**Problem statement:** Word for word, restate the lines from the start of the data down to the line with "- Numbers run", both included.

**Information shown:**
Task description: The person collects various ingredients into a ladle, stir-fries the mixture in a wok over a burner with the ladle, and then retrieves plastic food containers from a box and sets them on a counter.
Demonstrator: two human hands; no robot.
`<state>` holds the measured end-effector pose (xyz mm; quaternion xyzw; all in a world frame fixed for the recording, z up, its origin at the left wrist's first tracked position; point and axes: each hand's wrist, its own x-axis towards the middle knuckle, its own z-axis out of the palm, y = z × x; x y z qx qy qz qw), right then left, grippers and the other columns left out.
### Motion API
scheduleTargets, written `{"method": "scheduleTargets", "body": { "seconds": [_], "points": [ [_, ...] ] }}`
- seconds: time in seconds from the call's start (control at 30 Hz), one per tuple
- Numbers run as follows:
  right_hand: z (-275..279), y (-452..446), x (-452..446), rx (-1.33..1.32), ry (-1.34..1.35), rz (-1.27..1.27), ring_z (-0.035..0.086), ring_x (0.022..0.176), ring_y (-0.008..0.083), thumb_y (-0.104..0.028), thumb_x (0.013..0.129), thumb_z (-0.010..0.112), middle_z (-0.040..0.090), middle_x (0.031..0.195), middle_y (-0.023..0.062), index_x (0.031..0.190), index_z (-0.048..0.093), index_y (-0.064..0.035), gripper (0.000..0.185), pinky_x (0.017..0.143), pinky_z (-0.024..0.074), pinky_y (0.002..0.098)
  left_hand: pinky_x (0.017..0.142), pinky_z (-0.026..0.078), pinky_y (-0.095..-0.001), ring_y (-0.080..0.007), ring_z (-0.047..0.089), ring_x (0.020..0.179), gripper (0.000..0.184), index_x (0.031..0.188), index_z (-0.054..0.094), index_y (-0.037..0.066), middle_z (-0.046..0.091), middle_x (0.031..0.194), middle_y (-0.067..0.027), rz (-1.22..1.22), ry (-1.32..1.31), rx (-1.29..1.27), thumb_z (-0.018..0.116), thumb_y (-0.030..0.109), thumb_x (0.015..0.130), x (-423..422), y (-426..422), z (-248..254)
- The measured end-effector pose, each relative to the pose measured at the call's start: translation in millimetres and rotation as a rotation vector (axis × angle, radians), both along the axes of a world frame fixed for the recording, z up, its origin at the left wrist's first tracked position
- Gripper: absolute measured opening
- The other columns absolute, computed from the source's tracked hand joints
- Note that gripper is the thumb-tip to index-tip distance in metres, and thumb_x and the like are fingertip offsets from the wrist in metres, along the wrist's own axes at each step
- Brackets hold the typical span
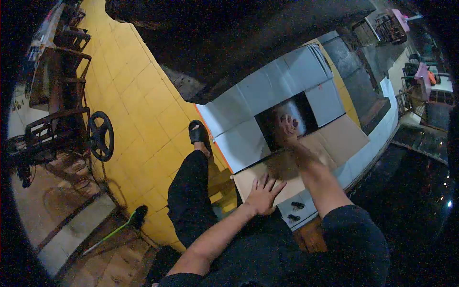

**Exercise solution:**
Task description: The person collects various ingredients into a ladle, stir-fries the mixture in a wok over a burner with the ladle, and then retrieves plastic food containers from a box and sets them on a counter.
Demonstrator: two human hands; no robot.
`<state>` holds the measured end-effector pose (xyz mm; quaternion xyzw; all in a world frame fixed for the recording, z up, its origin at the left wrist's first tracked position; point and axes: each hand's wrist, its own x-axis towards the middle knuckle, its own z-axis out of the palm, y = z × x; x y z qx qy qz qw), right then left, grippers and the other columns left out.
### Motion API
scheduleTargets, written `{"method": "scheduleTargets", "body": { "seconds": [_], "points": [ [_, ...] ] }}`
- seconds: time in seconds from the call's start (control at 30 Hz), one per tuple
- Numbers run as follows:

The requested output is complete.